_Task description_: Your answer should be a single number: how many lines in the data below hold the string "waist".

_Information supplied_:
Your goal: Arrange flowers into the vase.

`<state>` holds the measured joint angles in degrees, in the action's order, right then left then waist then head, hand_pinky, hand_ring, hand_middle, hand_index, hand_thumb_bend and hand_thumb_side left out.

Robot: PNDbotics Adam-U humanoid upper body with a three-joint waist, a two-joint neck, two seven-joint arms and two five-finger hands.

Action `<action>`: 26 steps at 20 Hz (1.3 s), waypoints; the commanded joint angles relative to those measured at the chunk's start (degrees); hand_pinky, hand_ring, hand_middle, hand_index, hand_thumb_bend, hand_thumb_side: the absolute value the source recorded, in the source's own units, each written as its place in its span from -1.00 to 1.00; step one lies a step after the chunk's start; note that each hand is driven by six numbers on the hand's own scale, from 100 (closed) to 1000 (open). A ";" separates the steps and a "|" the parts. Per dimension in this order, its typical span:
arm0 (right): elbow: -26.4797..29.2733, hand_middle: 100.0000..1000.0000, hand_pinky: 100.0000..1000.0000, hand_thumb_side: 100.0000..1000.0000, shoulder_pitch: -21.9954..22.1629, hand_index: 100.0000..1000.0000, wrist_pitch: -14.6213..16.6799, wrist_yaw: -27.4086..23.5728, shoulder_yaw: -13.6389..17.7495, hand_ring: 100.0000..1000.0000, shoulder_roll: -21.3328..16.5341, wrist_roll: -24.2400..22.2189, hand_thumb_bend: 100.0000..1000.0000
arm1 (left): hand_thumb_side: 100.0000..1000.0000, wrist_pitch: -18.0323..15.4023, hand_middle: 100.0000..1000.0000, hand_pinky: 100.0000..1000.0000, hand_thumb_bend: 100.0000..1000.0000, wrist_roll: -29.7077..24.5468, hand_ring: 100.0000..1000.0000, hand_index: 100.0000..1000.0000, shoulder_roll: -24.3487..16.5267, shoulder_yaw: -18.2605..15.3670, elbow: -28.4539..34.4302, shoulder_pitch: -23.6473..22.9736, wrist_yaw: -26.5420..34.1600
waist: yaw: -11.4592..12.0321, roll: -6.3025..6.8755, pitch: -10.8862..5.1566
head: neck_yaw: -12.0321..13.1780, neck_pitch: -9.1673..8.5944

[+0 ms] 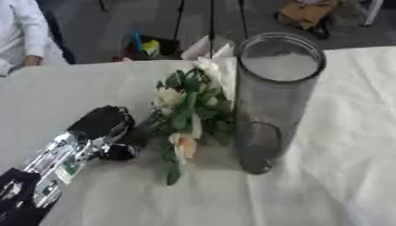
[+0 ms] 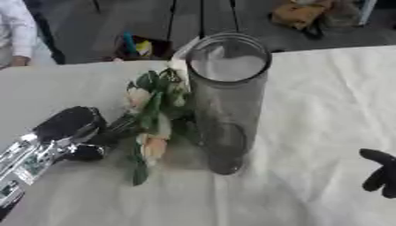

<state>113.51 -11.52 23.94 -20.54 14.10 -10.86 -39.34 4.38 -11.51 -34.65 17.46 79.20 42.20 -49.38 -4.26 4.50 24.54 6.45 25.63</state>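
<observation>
Left of the empty glass vase (image 1: 277,101), the left hand (image 1: 104,128) is gripping the flowers (image 1: 189,117), fingers curled round the stems, none yet inside.

The fingertips of the left hand (image 1: 116,132) are hidden among the leaves of the flowers (image 1: 188,115), so the grip cannot be made out; the right hand (image 2: 381,173) is cut off by the right edge of the right eye view; the vase (image 1: 275,101) hides part of the paper wrapping (image 1: 207,49) at upper centre.
</observation>
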 commanded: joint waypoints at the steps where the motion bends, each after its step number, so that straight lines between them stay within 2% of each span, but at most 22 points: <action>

_Solution to the exercise_: 3